Prosecuting someone who may be innocent sends the worst...

LETTERS TO THE EDITOR

September 10, 2001

Prosecuting someone who may be innocent sends the worst signal

The Sun's editorial "Prosecutors must show zero tolerance" (Aug. 12) states that because my office dropped hate crime charges against an individual charged with the vandalism of the Aris T. Allen statue we failed not only in the case but to send a message to the public.

I believe an even worse message would be sent by prosecuting an individual when we did not have the evidence to prove a case, simply because of public pressure.

The editorial also suggests we failed to ensure the attendance of two key witnesses, but fails to mention that the reason they didn't show up is that they demanded to be paid in advance for their testimony. That is not a fair and just administration of the law, and it is certainly not how my office operates.

A subsequent investigation of the crime has all but exonerated the man originally charged. But according to The Sun's editorial, it would have been better to prosecute and convict to send a message.

I suggest that pursuing the conviction of an individual where there was serious doubt as to his guilt would have been the most egregious act committed.

I do agree that these acts are disgusting. In fact, my office recently announced a new prosecution effort to assist with the prosecution of hate crimes.

The Hate Crime Prosecution Team consists of a seasoned prosecutor, victim advocate and investigator. Each is as committed as I am to prosecuting these cases.

Frank R. Weathersbee

Annapolis

The writer is the state's attorney for Anne Arundel County.

Rasin's resignation is loss for the District Court

Martha F. Rasin excelled as chief judge of the District Court of Maryland ("Chief judge to quit post," Aug. 23). She had a very hard act to follow, but instead of just trying to fill former Chief Judge Robert Sweeney's shoes, she chose to create a new path and lead the court into the 21st century.

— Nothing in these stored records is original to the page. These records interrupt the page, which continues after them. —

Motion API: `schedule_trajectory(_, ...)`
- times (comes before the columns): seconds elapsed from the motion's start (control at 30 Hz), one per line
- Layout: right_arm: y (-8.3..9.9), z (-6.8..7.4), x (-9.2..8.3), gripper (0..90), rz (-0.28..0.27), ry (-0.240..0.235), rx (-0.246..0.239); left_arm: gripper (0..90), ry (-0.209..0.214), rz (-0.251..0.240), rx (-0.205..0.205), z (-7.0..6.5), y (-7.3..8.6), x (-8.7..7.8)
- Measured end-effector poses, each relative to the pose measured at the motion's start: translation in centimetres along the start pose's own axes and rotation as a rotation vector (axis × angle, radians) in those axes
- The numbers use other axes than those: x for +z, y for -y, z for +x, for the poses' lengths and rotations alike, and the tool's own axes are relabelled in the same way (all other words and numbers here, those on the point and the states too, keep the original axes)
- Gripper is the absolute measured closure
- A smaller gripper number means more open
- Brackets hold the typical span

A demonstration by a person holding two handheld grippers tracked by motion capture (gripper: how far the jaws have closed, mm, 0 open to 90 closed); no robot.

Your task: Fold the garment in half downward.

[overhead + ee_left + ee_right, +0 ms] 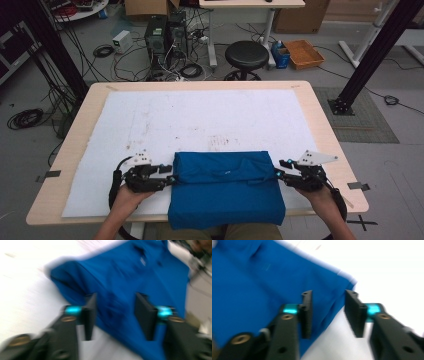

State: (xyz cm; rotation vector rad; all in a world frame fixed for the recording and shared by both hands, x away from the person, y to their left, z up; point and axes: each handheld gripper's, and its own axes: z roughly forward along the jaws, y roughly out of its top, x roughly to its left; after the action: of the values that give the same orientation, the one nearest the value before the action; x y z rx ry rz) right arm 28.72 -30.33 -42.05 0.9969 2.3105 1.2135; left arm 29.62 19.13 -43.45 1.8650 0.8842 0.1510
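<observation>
One folded blue cloth (226, 190) lies at the near edge of my counter (320, 115), its front overhanging. My left tool (169, 181) and right tool (279, 175), two in all, flank its side edges, jaws apart and gripping nothing. The white sheet (200, 117) beyond lies bare.

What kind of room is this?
Probably a lab or workshop: black computer towers sit amid tangled black cables on the floor, cardboard boxes line the back wall, and black metal frame posts stand around the wooden table.
</observation>
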Motion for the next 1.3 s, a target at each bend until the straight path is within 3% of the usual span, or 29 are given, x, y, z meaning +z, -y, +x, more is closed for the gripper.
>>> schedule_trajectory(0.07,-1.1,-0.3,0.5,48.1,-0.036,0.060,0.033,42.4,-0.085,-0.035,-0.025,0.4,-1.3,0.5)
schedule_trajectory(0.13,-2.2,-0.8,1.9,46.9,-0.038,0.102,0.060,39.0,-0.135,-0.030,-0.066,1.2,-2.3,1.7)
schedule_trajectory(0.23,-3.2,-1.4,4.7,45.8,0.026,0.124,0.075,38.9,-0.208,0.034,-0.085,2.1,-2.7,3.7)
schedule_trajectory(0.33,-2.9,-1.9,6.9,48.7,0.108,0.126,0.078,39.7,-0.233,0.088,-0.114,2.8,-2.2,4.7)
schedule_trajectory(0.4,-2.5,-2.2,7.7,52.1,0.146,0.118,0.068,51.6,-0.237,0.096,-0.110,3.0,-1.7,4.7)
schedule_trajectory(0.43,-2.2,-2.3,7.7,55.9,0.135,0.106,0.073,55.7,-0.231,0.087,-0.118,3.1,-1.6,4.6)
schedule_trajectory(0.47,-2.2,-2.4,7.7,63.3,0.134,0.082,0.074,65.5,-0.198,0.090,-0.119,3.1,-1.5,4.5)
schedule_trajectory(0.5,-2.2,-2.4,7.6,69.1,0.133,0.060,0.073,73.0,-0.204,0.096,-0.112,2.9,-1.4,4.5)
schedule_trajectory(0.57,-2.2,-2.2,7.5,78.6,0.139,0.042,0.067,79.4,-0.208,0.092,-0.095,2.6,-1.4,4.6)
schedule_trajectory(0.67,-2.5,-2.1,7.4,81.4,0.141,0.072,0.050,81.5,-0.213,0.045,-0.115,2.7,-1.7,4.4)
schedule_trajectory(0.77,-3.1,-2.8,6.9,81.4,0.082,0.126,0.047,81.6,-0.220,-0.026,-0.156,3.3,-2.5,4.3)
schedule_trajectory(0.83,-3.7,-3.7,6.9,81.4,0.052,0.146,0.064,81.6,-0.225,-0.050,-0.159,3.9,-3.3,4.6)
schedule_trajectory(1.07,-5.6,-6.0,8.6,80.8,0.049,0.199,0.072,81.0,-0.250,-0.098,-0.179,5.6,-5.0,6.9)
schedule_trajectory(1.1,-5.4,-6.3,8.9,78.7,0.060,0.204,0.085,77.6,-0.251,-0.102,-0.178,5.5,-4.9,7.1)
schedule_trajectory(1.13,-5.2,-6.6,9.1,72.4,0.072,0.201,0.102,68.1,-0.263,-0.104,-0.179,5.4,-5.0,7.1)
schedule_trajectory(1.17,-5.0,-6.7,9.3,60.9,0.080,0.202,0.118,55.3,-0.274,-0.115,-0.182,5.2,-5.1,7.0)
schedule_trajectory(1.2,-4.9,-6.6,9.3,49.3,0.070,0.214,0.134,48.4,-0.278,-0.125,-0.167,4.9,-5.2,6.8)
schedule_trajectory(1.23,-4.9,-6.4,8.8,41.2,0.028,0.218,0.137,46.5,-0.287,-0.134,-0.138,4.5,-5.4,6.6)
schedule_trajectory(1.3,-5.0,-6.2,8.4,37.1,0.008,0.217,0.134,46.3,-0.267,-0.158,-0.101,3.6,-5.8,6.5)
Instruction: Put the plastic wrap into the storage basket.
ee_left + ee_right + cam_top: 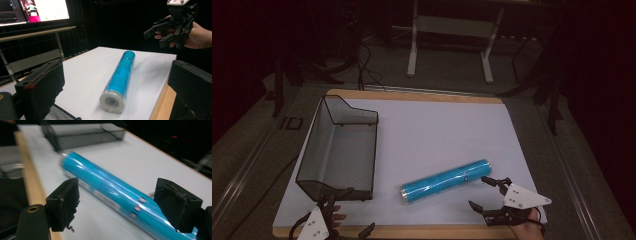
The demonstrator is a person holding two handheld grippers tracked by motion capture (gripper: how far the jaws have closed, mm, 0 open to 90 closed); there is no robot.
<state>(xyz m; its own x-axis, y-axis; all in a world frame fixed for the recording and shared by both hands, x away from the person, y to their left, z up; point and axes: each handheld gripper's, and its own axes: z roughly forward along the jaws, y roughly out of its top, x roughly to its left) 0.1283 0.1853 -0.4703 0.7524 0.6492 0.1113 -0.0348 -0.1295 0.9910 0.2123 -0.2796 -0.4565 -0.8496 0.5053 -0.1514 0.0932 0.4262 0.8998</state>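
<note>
A white sheet point(432, 125) covers a wooden board point(422, 95) whose pale edge shows along the far and near sides, and the board sits on a dark grey table point(262, 150) in a dim room. Beyond the table stands a light-coloured desk frame point(449, 30) on the floor, with cables point(367, 65) trailing near its foot; in the left gripper view a lit monitor point(35, 10) glows above that desk. On the left part of the sheet rests a black wire-mesh basket point(339, 145), open at the top. The blue roll point(447, 180), a shiny tube with a pale end cap, lies on its side on the sheet toward the near edge, to the right of the basket and apart from it, slanting from near left to far right. The right gripper point(489, 192) is at the roll's far right end, its jaws standing apart on either side of the tube without pressing on it. The left gripper point(347, 210) is at the near left corner, just by the basket's near end, its jaws spread wide with nothing between them.
</note>
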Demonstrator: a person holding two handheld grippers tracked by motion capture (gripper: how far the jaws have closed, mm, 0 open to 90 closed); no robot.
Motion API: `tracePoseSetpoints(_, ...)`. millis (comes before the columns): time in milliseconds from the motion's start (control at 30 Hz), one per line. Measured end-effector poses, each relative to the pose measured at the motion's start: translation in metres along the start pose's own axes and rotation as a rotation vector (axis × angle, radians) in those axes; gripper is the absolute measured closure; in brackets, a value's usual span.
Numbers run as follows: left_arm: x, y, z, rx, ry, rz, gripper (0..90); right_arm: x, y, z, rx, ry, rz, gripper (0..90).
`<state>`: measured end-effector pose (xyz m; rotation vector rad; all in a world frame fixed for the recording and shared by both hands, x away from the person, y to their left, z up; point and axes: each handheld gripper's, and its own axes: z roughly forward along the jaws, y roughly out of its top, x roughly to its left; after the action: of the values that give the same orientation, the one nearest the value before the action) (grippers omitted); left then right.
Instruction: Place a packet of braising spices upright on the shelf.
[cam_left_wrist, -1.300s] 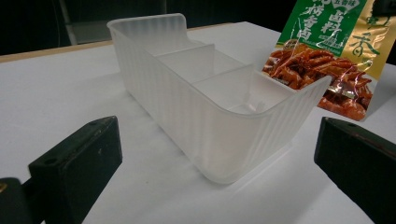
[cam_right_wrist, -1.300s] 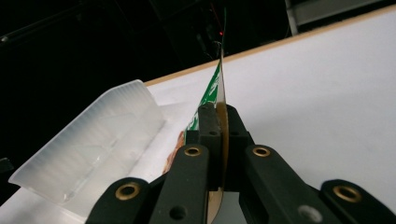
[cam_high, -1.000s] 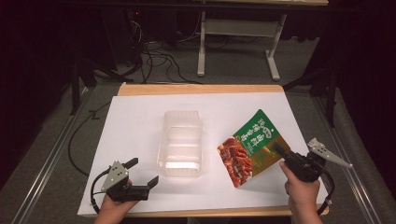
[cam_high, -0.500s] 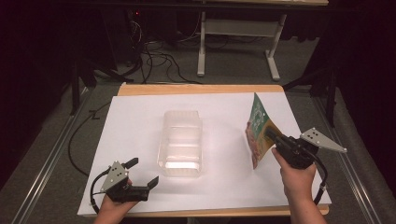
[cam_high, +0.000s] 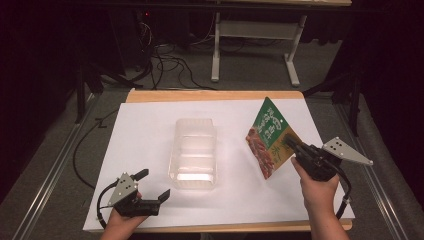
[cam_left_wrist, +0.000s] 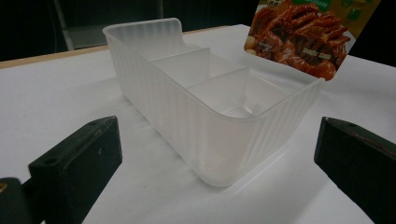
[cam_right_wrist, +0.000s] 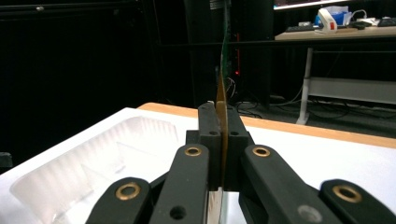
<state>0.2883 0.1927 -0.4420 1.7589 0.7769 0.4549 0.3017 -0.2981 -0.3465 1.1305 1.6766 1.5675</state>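
On the food pouch you will find printed characters in light lettering on its green upper panel, but in the high view they are too small for you to read. In the left gripper view, the pouch shows small white print over the picture of the dish; you cannot make it out either. No brand, number or sign elsewhere is legible to you.
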Motion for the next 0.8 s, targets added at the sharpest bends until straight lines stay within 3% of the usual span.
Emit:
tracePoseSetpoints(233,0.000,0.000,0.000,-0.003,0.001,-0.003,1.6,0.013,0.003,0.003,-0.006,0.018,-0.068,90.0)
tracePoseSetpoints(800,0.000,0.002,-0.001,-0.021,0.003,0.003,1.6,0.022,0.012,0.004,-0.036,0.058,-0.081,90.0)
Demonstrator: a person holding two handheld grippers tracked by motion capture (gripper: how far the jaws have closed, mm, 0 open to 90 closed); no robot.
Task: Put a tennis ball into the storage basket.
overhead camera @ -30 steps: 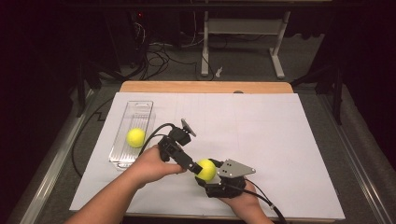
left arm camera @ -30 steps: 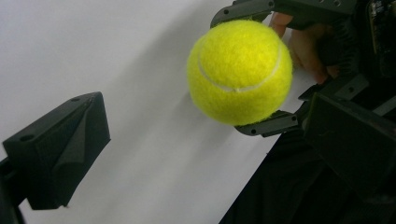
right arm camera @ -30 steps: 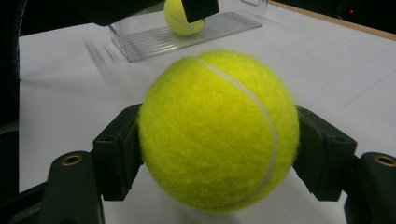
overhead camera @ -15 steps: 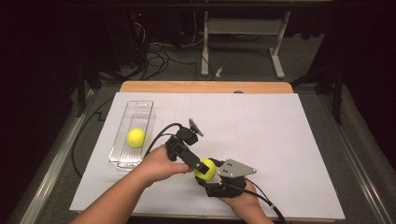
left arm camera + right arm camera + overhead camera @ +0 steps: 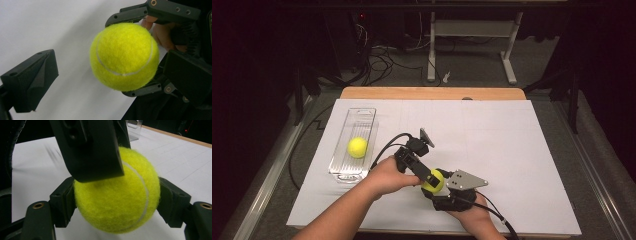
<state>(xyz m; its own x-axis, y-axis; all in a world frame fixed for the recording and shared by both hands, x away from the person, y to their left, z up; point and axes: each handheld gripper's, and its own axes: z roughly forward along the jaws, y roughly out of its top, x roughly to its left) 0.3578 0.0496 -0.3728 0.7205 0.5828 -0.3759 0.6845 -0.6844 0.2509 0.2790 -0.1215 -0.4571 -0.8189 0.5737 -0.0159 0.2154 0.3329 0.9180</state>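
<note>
- Tennis ball sits near the front edge of the table, a little left of the middle, raised between the two grippers.
- The right gripper is clamped on this ball: in the right gripper view its two black pads press on the left and right sides of the ball.
- The left gripper comes to the same ball from the left. Its jaws stand apart. In the left gripper view one jaw is well away from the ball, and the other jaw is beside it, but I cannot tell if that one touches.
- In the right gripper view a jaw of the left gripper lies over the top of the ball.
- A second tennis ball lies in a clear plastic tray at the left side of the table, well apart from the grippers.
- White paper covers the table under everything.
</note>
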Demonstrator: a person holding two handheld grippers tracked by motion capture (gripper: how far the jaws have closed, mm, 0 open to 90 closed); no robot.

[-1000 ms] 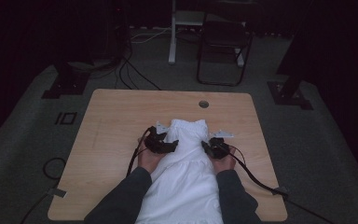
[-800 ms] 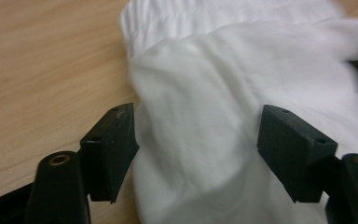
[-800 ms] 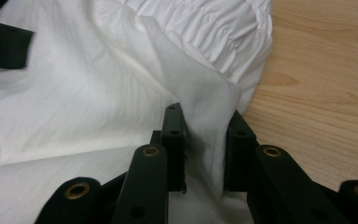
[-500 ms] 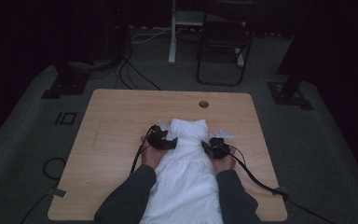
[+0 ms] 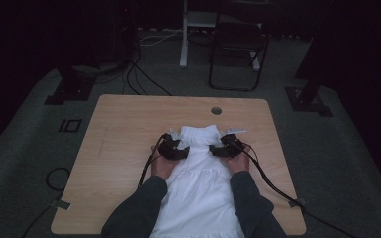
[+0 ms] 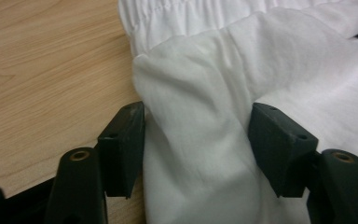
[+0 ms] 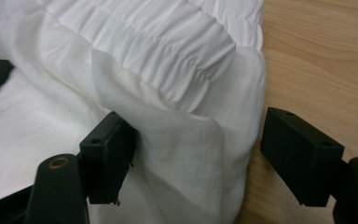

Under her leadership, the court made numerous technological advances, created multilingual forms and became more user-friendly. The district court is the "people's court," and she worked tirelessly to make it easier to navigate. She also made great strides in alternative dispute resolution and domestic violence reform.

She has a mind of her own. When confronted with a plan to create "speedier justice," she wanted time to study the plan to make sure it was viable and that people's rights wouldn't be compromised. Some called that obstructionist. I call that doing her job. Recent reports have shown that her concerns were justified.

Our loss is Anne Arundel County's gain. She will bring her deep passion for justice to their bench each and every day.

Barbara Baer Waxman

Baltimore

The writer is a judge on the District Court of Maryland.

Social Security surplus shouldn't fund federal budget

The surplus has almost disappeared and the Social Security reserves may soon be used to pay for government expenses. This in spite of a 1999 gentleman's agreement not to raid that surplus.

President Johnson decreed that the Social Security tax receipts be included in the general fund. Now the official differences in the destination of income and payroll taxes has disappeared.

Reducing income tax rates and not payroll tax rates is a mockery of justice. The compassionate reaction to the lost surplus should be to raise income tax rates or reduce the budget.

The president's solution is to divert payroll taxes, some of which were collected from people who did not participate in reduced income tax rates, then use this money to subsidize the people who received income tax rate reductions.

This is tantamount to stealing money from the poor to give to the rich.

David Gillan

Baltimore

Former President Bush said "Read my lips; no new taxes."

President George W. Bush said that he would not touch Social Security.

The apple doesn't fall far from the tree.

Angela Beltram

Ellicott City

Africans share blame for the slave trade

According to the article "S. African, EU officials try to save racism talks" (Sept. 5), the United Nations racism conference featured "African demands that former slave states make a formal apology."

I feel I am missing something. Africans are talking about millions of people shipped in chains to the Americas. Are they forgetting that Africans, at that time, captured and sold their own people?

Slavery, at any time of any people, was and is wrong. However, it seems a little convenient for Africans to make demands when they were part of the problem.

Are they making a formal apology and contributing money toward reparations?

Kathy Riley

Baltimore

Gun law study is no basis for new restrictions

The Sun's article "Hopkins study backs gun controls" (Sept. 4), says the study contradicts the gun-rights position.

But what this study ignores is that states with concealed-carry laws have less crime to begin with. Both Virginia and Pennsylvania have such laws and their violent crime rate are half that of Maryland's.